Marble and granite are very popular materials for floors and countertops in upscale homes and businesses. As an aspiring entrepreneur looking to enter this space, there are many things to consider when making a granite and marble business investment. These include your startup capital, your existing skills and experience in the construction and interior design fields, your knowledge of granite and marble trends and your experience operating businesses.
Determine Your Business Model
There are a lot of different ways you can enter the marble and granite industry. These include but are not limited to:
- Importing marble and granite from quarries around the United States or around the world
- Distributing ready-made granite and marble products to builders and interior designers
- Operating a granite and/or marble fabrication shop
- Installing granite and marble products
- Cleaning, sealing, repairing and/or restoring granite and marble products
Your business model might include only one of these services, or it could involve two or more. For example, you might determine that you have the resources and skills to operate a business that installs granite and marble products and offers cleaning and repair services.

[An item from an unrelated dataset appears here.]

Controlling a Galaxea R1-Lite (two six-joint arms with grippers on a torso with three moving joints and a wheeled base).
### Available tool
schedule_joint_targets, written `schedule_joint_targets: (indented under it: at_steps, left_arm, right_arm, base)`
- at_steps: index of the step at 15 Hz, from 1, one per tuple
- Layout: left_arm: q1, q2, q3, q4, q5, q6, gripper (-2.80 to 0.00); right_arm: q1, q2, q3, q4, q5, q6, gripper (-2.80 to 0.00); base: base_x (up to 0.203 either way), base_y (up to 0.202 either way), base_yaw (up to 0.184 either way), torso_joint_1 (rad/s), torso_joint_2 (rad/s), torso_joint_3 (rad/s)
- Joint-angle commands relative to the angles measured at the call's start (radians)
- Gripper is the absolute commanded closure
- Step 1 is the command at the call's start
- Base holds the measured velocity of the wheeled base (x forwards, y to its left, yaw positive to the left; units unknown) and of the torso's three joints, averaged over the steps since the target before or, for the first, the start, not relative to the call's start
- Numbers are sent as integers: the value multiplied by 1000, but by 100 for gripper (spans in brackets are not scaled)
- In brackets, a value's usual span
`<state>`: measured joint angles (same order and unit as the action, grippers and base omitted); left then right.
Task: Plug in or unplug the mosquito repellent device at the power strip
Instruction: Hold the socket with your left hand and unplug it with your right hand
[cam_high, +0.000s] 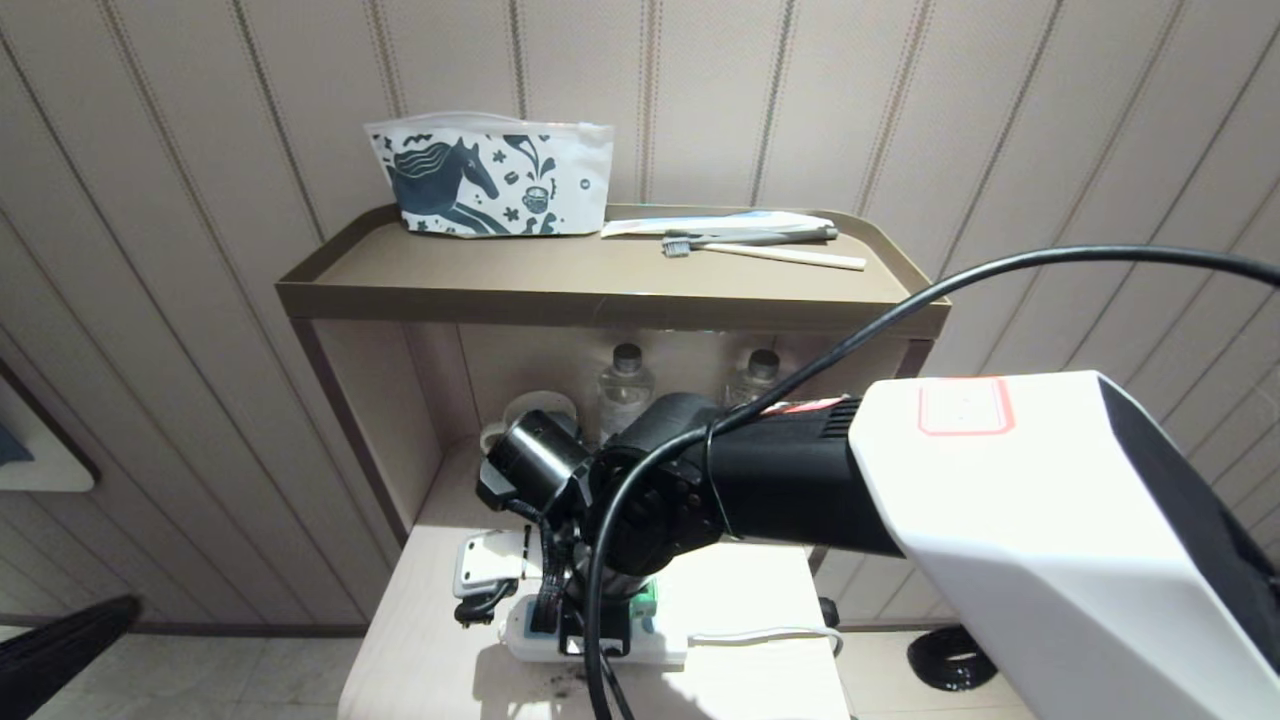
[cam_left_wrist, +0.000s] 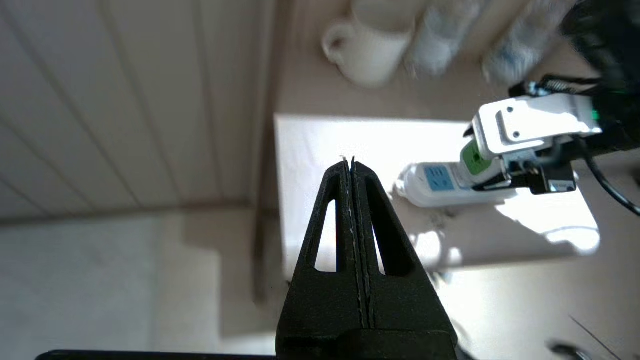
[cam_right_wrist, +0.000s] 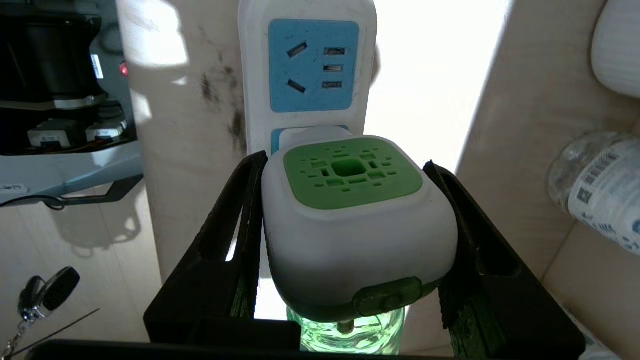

At this stage, you also determine your role in your granite and marble business. Determine whether you have the capacity and desire to handle physically working with granite, marble and the tools used to cut and transport them, the design vision and skills to create luxurious interiors with these materials or simply the financial resources to become a granite and marble business investment partner and work with a team that has these skills.
Create a Business Plan
Once you have a business model worked out, your next step is to create a business plan. Your business plan is the comprehensive document that covers everything related to your business, such as:
- Your business model
- How you will finance the business
- The business’s leadership team
- The business’s target audience and information about it
- The business’s day-to-day operations
- How the business will be marketed
- Projected business profits and expenses
- The business’s physical location
When developing your business plan, carefully consider what it will cost you to buy all the equipment you need to operate the business. This includes company vehicles and the cost to insure and maintain them. If your business model includes installing granite and/or marble products in clients’ homes or businesses, you will also need a contractors' license. Do not forget to budget for professional liability insurance to protect the business in the event of an accident.
After developing your business plan, register your business with the IRS and your state. At this stage, you will incorporate the business, which establishes it as its own legal and taxable entity, completely independent from you. Upon registering your business with the IRS, it is assigned an employer identification number, which is the number used to identify your business for tax purposes.
Build Connections Within the Industry
Start building connections within the marble and granite industry and the larger construction industry before you open up shop. Connections develop when prospective clients and vendors know your company’s name and what you offer, so make it a priority to advertise your new business and get your business cards into the hands of others. Because marble and granite distribution, fabrication and installation are jobs that often involve traveling to the client and delivering a physical product in person, networking with local clients and vendors is a must. A few places where you can network effectively include:
- Local entrepreneurship organizations like BNI
- Events for real estate investors
- Construction trade shows
- Real estate networking events
- Social media groups focused on your local area
The right vendors and prospective clients with whom to network depend on the services your company provides. If you are a distributor or a fabricator, your ideal connections are granite and marble installers and general contractors. If you install granite, your client pool includes general contractors as well as homeowners and business owners of restaurants and retail shops who want to have granite or marble installed. Remember that the construction and real estate industries see a lot of crossover, so do not underestimate the potential business you can build by networking with real estate brokers.